A wrapper estimator that transforms any sklearn regressor into a time series predictor or sequence to sequence mapper. The TSR internally transforms a regular dataset where the rows correspond to terms of a sequence into a sequence prediction dataset and learns a sequence to sequence predictor.
Numpy, Pandas, SciKit-Learn,pickle
To make a predictor of the stock market that maps the previous two days of the s&p500 stock prices and predicts the next day's price of AAPL stock try the following:
from TimeSeriesEstimator import TimeSeriesRegressor, time_series_split
from sklearn.linear_model import LinearRegression,Lasso
from utils import datasets
X = datasets('sp500')
y = X['AAPL']
X_train, X_test = time_series_split(X)
y_train, y_test = time_series_split(y)
n_prev=2
tsr = TimeSeriesRegressor(Lasso(), n_prev=n_prev)
tsr.fit(X_train, y_train)
pred_train = tsr.predict(X_train) #outputs a numpy array of length: len(X_train)-n_prev
pred_test = tsr.predict(X_test)
To forecast all stocks in the s&p500 100 days into the future use the forecast method:
tsr = TimeSeriesRegressor(LinearRegression(), n_prev=2)
tsr.fit(X_train)
fc = tsr.forecast(X_train, 100)
See the ipython notebook for a longer interactive example!

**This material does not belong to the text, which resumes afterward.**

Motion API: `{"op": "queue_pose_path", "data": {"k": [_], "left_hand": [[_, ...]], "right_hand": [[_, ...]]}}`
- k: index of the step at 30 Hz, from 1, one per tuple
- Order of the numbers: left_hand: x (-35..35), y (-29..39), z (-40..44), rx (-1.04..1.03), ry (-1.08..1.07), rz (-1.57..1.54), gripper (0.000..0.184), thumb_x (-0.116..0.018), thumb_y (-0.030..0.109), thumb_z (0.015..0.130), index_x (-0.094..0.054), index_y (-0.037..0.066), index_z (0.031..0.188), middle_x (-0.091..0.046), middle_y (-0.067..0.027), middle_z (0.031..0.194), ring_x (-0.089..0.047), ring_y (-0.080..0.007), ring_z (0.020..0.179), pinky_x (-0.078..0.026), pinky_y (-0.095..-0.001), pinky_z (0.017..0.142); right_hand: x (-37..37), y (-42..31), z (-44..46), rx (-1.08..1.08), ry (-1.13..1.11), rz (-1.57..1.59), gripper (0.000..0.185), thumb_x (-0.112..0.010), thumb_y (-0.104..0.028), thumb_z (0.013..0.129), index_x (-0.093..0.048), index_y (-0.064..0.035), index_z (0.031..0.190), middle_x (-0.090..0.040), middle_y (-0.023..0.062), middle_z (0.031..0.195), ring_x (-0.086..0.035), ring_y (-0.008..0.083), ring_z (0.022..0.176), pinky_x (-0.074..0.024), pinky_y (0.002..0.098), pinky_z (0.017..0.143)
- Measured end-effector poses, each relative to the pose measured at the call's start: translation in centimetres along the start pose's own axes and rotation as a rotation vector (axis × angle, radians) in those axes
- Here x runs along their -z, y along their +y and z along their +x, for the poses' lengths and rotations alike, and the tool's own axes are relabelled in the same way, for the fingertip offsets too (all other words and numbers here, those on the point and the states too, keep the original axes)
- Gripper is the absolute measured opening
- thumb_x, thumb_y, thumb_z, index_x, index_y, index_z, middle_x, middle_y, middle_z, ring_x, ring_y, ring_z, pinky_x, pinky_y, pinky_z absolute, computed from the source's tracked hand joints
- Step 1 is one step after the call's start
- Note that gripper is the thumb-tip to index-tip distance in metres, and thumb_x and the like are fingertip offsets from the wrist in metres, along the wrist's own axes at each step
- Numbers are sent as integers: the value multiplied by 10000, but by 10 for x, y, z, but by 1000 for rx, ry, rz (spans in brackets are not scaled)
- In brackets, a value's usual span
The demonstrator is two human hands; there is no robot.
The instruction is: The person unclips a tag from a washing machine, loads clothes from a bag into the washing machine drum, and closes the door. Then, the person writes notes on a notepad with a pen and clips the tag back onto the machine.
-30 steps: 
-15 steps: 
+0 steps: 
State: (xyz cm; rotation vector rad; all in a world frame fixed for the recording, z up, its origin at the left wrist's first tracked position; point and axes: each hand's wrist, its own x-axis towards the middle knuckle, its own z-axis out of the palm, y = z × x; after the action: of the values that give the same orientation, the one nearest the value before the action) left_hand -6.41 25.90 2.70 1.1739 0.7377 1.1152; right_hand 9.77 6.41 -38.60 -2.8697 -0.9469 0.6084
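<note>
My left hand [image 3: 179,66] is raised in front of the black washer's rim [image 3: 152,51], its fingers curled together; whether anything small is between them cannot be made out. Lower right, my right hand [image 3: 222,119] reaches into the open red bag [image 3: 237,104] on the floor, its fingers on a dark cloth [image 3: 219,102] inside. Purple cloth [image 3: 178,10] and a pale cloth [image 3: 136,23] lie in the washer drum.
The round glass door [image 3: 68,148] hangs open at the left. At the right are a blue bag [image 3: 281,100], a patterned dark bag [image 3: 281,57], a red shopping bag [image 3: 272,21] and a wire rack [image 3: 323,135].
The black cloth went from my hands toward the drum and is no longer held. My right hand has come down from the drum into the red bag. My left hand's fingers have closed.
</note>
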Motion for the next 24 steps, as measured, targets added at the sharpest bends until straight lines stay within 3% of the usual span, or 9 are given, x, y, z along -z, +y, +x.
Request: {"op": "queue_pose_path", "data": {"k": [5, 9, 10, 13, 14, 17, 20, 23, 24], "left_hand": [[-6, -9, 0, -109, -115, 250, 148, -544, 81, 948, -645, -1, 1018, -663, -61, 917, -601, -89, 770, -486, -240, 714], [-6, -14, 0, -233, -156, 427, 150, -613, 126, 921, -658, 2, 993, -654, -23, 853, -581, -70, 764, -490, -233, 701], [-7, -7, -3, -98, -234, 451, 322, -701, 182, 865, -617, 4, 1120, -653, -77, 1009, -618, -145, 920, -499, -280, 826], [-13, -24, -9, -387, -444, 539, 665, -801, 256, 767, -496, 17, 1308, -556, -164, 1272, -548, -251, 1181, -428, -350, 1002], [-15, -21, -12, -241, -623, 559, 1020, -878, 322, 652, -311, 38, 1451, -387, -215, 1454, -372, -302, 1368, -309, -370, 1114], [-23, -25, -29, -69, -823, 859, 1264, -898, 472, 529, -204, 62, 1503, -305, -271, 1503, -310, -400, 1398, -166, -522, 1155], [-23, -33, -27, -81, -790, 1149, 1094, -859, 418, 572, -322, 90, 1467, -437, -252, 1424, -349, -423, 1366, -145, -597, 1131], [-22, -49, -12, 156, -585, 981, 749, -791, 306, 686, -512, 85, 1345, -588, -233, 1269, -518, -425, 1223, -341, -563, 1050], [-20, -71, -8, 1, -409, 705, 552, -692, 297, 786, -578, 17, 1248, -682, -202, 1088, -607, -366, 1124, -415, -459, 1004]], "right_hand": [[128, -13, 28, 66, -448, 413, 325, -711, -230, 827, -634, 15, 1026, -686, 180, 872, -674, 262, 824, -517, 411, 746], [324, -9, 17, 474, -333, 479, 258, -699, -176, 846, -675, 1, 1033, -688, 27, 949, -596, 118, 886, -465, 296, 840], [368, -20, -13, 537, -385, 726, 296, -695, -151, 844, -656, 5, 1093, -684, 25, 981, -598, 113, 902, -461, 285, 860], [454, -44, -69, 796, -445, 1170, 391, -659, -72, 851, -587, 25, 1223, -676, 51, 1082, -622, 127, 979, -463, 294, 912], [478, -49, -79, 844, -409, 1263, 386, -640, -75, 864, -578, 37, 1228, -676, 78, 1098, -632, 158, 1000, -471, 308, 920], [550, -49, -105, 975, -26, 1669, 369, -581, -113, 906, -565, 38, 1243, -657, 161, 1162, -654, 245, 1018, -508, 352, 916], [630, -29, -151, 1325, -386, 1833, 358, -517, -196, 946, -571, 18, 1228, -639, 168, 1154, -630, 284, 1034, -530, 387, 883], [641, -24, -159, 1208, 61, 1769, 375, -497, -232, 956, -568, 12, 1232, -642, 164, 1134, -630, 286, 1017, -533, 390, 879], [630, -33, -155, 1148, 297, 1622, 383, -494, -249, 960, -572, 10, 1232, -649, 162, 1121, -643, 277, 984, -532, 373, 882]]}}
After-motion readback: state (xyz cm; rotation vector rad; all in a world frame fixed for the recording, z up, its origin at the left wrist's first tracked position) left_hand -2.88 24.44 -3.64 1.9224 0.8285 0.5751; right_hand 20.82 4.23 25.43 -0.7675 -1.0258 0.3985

Clone this repo and call directly as a module. Have not added automatic install support yet.
##Mechanics
The TSR works by taking in a single (X) or two datasets (X,Y) of equal length. In the single dataset case, the TSR assumes you would like to predict the next element in the dataset using the previous elements. In either case it forms a dataset by taking the previous n timesteps and flattening them into a vector.
Feature 1 | Feature 2 |
---|---|
1 | 1.5 |
2 | 2.5 |
3 | 3.5 |
4 | 4.5 |
5 | 5.5 |
Feature 1 | Feature 2 | Feature 3 | Feature 4 |
---|---|---|---|
1 | 1.5 | 2 | 2.5 |
2 | 2.5 | 3 | 3.5 |
3 | 3.5 | 4 | 4.5 |
Feature 1 | Feature 2 |
---|---|
3 | 3.5 |
4 | 4.5 |
5 | 5.5 |
Now the X and Y datasets can be fit by any regression technique in sklearn. If the technique cannot handle vectors as outputs, use the "parallel_models" input to predict each feature sequence with its own multi to single dim regressor.